Top of The data

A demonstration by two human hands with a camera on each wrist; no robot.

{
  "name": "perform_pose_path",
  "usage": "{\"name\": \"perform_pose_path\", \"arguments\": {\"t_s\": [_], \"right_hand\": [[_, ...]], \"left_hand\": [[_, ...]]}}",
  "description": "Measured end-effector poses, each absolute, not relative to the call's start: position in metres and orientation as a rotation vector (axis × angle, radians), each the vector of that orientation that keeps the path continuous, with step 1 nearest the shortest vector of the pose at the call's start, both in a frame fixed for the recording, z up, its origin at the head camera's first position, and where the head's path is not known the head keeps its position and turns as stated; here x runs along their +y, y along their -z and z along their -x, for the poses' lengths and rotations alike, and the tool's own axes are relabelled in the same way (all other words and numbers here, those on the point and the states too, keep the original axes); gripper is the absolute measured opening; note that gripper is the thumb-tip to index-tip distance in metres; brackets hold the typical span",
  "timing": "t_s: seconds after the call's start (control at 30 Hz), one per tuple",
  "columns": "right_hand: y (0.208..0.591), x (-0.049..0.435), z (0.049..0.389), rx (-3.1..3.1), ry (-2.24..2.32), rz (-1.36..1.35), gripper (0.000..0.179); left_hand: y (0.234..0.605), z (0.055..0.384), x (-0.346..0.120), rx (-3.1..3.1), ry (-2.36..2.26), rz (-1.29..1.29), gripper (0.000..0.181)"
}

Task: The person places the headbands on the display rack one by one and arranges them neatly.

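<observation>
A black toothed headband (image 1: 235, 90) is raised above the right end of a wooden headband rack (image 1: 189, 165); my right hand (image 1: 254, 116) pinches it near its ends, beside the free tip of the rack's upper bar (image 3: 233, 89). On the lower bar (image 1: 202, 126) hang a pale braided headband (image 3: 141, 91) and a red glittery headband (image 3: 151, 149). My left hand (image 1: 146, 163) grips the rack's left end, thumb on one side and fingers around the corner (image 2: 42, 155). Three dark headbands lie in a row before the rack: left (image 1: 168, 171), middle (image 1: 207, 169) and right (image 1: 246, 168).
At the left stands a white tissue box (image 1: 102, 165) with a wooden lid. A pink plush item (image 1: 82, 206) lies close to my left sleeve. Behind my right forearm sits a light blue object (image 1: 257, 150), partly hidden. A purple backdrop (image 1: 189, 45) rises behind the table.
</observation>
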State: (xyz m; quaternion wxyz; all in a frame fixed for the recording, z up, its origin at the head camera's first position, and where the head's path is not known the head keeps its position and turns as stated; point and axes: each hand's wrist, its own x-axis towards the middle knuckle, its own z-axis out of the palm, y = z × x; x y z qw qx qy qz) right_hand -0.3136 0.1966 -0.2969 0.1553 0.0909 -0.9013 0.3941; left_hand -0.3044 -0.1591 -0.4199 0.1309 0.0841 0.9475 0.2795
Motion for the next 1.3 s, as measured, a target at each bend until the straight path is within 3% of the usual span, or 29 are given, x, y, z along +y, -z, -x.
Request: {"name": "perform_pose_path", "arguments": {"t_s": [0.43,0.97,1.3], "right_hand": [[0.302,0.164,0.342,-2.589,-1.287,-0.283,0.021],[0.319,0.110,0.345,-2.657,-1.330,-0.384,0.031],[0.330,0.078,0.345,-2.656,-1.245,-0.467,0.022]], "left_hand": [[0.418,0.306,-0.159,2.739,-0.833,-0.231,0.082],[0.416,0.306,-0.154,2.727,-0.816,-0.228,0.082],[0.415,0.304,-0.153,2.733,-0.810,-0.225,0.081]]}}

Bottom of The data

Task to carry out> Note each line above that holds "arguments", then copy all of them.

Your response>
  "usage": "{\"name\": \"perform_pose_path\", \"arguments\": {\"t_s\": [_], \"right_hand\": [[_, ...]], \"left_hand\": [[_, ...]]}}",
Request: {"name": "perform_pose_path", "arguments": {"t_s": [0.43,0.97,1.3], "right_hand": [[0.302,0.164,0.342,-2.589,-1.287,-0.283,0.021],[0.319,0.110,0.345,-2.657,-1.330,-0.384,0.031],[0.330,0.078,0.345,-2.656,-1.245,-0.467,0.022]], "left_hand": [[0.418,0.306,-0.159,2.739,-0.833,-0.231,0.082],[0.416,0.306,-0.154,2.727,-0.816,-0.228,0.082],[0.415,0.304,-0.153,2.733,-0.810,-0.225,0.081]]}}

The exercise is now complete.